Telefonisch berät Michael Lindner die Kunden und ist Montag bis Samstag von 10 bis 14 Uhr erreichbar (Telefon 09 21/ 16 87 51 31). Ausgeliefert wird die Bestellung immer erst am Folgetag ab 11 Uhr. Mit Frühstücksbrötchen am Samstagmorgen wird’s da wohl eher schwierig. „Wir wollen zuerst das Vertrauen der Kunden gewinnen und bekannt werden“, sagt Lindner. Das kleine Unternehmen soll nach und nach wachsen. So laufen derzeit alle Fälle bei Chante Vaughan zusammen. Sie organisiert die Fahrten und sitzt selbst hinter dem Steuer.
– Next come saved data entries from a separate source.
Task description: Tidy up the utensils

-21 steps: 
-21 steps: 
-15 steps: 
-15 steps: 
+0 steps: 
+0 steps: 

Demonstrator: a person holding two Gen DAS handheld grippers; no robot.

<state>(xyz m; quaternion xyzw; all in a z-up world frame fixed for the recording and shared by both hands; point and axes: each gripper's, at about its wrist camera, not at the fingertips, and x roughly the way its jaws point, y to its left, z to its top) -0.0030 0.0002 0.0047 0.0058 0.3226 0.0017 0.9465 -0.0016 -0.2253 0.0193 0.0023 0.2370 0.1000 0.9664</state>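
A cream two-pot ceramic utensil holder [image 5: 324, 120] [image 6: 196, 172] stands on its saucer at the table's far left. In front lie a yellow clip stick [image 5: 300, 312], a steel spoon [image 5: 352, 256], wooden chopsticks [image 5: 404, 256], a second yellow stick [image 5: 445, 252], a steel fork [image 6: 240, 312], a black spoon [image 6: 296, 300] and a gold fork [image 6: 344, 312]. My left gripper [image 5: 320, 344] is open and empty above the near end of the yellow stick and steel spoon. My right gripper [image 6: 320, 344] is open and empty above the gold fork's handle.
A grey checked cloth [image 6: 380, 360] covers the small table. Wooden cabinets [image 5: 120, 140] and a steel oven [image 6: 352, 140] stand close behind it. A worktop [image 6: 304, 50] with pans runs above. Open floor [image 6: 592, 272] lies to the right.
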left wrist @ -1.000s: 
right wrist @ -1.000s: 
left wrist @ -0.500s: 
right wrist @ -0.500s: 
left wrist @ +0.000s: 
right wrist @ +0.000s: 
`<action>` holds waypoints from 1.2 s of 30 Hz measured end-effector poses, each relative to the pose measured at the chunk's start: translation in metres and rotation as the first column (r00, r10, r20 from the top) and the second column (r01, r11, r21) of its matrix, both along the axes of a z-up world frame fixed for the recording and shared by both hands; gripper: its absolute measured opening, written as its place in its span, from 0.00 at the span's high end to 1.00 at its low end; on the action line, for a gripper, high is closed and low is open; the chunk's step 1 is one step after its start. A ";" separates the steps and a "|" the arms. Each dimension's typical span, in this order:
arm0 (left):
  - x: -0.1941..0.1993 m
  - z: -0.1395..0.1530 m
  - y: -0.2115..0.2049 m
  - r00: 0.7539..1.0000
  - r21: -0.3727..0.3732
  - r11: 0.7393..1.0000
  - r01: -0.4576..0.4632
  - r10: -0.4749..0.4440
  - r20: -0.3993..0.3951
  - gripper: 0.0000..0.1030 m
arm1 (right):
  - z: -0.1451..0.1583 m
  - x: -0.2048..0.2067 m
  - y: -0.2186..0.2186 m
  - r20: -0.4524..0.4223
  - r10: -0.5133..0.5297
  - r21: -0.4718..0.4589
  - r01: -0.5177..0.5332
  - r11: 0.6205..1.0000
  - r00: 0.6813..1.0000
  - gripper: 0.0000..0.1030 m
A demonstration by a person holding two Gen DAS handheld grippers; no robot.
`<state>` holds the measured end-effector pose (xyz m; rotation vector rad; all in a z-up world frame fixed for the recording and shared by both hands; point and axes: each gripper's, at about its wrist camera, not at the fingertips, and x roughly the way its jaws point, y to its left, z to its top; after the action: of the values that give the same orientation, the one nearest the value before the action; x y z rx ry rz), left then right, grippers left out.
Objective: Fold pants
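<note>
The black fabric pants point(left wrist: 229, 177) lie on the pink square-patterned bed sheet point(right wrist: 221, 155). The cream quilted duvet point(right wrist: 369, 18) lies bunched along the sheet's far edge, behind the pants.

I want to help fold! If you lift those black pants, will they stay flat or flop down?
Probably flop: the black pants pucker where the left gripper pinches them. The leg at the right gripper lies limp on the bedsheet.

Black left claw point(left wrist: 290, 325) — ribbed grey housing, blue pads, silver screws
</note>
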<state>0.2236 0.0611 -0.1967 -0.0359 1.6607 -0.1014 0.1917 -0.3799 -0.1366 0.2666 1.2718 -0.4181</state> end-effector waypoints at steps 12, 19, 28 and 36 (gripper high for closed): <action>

Was den Wert der Produkte angeht, gebe es keine Höchst- oder Mindestgrenze, sagt Behrens. „In unserem Internetshop haben wir ungefähr 1700 Produkte zu den gleichen Preisen wie im normalen Handel.“ Allerdings komme eine Liefergebühr von acht Euro hinzu. Neben frischen Produkten sind aber auch Körperpflegeprodukte, Tierfutter oder Haushaltsreiniger erhältlich. Wenn die Katzennahrung ausgeht oder der Kaffee wird man auf der Homepage fündig (www.behrens-bayreuth.de).

Alteingesessener Partner

Mit der Metzgerei Rauch hat Behrens einen alteingesessenen Partner in Bayreuth gefunden. Chefin Ulrike Rauch findet die Idee gut: „Hauptsächlich für ältere Menschen ist das sicherlich ein gutes Angebot.“ Auf der anderen Seite seien diese weniger im Internet unterwegs als die Jungen.

Dienste wie Lieferando, über die man Essen bestellen kann, sind beliebt. Geschäfte wie die Metzgerei Rauch, die nächstes Jahr 100 Jahre alt wird, findet man dagegen immer seltener. Wer einkauft, fährt in der Regel mit dem Auto zum Discounter. Obwohl sich „noch nicht viel bewegt“, wie Ulrike Rauch zugibt, ist sie offen, was den Lieferservice betrifft. „Die haben sich so viel Mühe gemacht. Ich denke, dass Ganze muss sich erst einführen bei den Bayreuthern.“

In der Tat wurden erst vor einem Monat die ersten Flyer verteilt und Plakate gedruckt. Doch jetzt soll der Lieferservice richtig anlaufen. „Wenn die Nachfrage da ist, übernehmen wir auch haushaltsnahe Dienstleistungen wie Reinigungs- und Gartenarbeiten und Fahrdienste.“ Der Testlauf beginnt.